1 vs 100 – Endgame

With all the furore over 3D gaming, Kinect, Move, and whispers of what the next generation of consoles might hold, it’s all to easy to lose sight of more recent innovations in video gaming. Microsoft has just announced that there will be no third season of their acclaimed quiz show 1 vs 100, and the future of gaming is a darker place for it.

While video game adaptations of prime time television quiz shows have been around for almost as long as video gaming itself, it was the way 1 vs 100 presented itself that marked it apart from a sea of similar titles. Taking its cues from Sony’s popular Buzz games, 1 vs 100 turned a television quiz show into a social experience.

Unlike Buzz, it didn’t just allow friends and families to play together in a single living room; it opened the game up to the entire country – even the whole continent – and went against popular thinking that video games are there to fill up the player’s spare time by requiring participants to sit at their Xbox 360 at a set time on a set night.

The odds of this surviving are a hundred to - oh.

Like a television programme, it followed a strict broadcast schedule. Indeed, with the increasing interactivity of TV quizzes; with phone-in questions, websites and red button functionality, 1 vs 100 seemed like the joint future of television and gaming; where the two had been spliced together into something more than just the sum of its parts. Winners took home prizes – not just Microsoft points and XBLA game codes, but expensive home electronics and holidays. The show even had a live presenter commentating on the events of each of the weekly ‘prime time’ episodes to give it an authentic TV quiz show feel. The only real difference between the 1 vs 100 on the National Lottery show and 1 vs 100 on your Xbox was that, unlike the BBC show, you could join in and win.

So what went wrong? Why was 1 vs 100 killed while its particular brand of hybrid entertainment was still in its nascence? With Kinect taking up so much of Microsoft’s focus, maybe it didn’t have the money to keep funding the show. Maybe participation figures weren’t great, or reliant upon a shrinking base of hardcore week-in, week-out quiz fanatics. Or maybe at the moment the kind of audience that would have been perfect for 1 vs 100 isn’t the kind of audience that would buy a video games console on which to play it.

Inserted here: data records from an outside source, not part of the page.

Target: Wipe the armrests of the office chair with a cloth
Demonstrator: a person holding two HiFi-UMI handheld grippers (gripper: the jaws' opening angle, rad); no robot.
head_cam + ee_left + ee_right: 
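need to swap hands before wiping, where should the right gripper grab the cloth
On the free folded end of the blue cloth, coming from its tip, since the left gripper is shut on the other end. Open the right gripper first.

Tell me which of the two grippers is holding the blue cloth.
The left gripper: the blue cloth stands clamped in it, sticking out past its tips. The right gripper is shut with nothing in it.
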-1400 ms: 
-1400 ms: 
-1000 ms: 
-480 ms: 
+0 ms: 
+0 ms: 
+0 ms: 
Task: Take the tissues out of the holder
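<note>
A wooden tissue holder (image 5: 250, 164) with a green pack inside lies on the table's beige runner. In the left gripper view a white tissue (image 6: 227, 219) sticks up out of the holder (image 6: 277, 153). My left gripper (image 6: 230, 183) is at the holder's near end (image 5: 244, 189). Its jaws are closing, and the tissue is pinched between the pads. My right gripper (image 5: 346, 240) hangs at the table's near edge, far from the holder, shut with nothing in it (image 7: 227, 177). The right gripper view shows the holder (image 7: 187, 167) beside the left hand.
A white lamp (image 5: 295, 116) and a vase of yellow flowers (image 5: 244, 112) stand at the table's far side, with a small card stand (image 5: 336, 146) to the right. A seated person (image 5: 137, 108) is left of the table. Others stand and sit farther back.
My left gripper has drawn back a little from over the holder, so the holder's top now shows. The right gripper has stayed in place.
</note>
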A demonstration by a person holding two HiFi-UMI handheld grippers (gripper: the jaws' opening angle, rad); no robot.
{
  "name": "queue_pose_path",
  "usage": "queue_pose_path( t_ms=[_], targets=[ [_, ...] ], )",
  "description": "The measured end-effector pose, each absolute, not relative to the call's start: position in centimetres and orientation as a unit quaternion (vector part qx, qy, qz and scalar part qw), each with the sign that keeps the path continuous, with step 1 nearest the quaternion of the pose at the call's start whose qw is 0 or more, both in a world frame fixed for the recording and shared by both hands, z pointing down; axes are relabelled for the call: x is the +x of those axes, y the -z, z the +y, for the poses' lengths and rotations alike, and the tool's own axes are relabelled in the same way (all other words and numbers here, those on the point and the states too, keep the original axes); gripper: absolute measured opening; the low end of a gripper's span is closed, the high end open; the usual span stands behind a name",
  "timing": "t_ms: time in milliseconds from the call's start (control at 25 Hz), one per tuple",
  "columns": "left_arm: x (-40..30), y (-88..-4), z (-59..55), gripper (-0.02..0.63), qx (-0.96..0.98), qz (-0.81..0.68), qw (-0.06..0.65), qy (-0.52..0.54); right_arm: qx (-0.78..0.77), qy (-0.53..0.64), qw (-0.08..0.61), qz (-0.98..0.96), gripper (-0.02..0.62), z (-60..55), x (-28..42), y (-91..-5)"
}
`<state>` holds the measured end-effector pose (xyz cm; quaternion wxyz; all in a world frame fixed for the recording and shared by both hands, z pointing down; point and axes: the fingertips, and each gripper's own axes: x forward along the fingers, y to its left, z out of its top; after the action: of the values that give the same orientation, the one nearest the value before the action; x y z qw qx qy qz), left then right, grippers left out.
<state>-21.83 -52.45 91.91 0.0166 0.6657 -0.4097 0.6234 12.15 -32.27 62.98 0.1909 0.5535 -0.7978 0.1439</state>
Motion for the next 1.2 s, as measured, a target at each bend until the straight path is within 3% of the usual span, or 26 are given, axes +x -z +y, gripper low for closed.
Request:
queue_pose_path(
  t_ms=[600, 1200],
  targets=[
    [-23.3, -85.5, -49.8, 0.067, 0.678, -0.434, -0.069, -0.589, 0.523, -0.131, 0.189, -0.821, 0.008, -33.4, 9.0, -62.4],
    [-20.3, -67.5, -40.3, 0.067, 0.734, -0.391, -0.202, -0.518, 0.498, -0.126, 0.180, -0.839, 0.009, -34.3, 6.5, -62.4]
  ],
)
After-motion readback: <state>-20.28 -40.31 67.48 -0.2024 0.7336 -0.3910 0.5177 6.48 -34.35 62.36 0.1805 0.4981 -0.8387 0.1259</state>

We don't pump our gas, we pump our fists.

Consider this: experts talk about social gaming, about Zynga and Farmville, and how iPhones and Facebook will get people who currently have no interest in games playing with the rest of us. Right now these non-gaming gamers spend real money on virtual crop seed and worship the latest apps in the Apple app store. They spend the kind of money gamers would reserve for games consoles on mobile phones; mobile phones able to play games, mobile phones that are so flexible and functional, they’re starting to make the traditional games console look antiquated. They’re also the kind of people who make daily or weekly appointments to watch Eastenders, Doctor Who, The X-Factor and yes, the National Lottery. And when 1 vs 100 – or A Question of Sport, or The Weakest Link – comes on, they yell their answers at the screen and laugh when they get them wrong, celebrate when they get them right.

Only time will tell whether 1 vs 100 was ahead of the curve or not. Judging by the Mob, I’d say it was.